What is expected>
Print the listing below a second time, exactly, and omit its images.

-*-

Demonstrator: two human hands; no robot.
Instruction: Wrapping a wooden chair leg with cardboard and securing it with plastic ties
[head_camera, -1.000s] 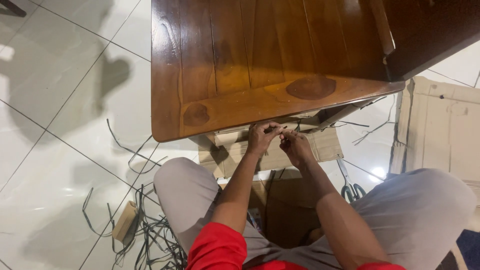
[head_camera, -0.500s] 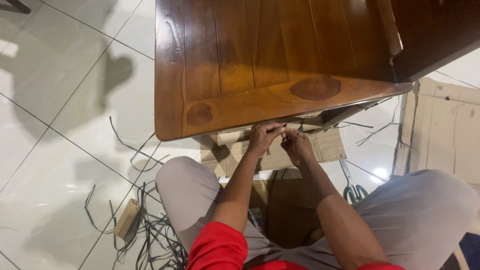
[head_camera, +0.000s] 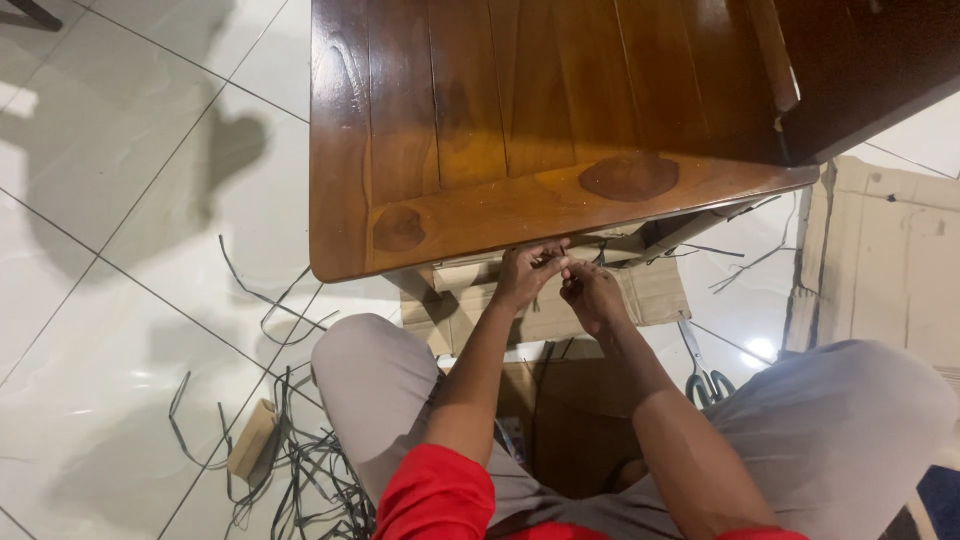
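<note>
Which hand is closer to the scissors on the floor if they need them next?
Probably the right hand. The scissors lie on the floor on that side, by the right knee; the left hand would have to cross over.

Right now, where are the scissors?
In the head view the scissors lie on the white floor tiles at the person's right, between the right knee and the cardboard piece under the wooden table.

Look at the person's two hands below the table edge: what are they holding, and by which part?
Both the left hand and right hand pinch a thin dark strap between fingertips; which part of it cannot be told.
</note>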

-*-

Result of this exercise>
Demonstrator: two human hands; no robot.
Instruction: Wrapping a wooden chair leg with cardboard and securing it with plastic ties
[head_camera, -1.000s] 
[head_camera, -0.500s] 
[head_camera, +0.000s] 
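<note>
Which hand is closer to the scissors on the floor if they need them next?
Probably the right hand. The scissors lie on the floor on that side, by the right knee; the left hand would have to cross over.

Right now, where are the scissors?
In the head view the scissors lie on the white floor tiles at the person's right, between the right knee and the cardboard piece under the wooden table.

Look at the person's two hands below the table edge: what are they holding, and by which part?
Both the left hand and right hand pinch a thin dark strap between fingertips; which part of it cannot be told.
</note>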

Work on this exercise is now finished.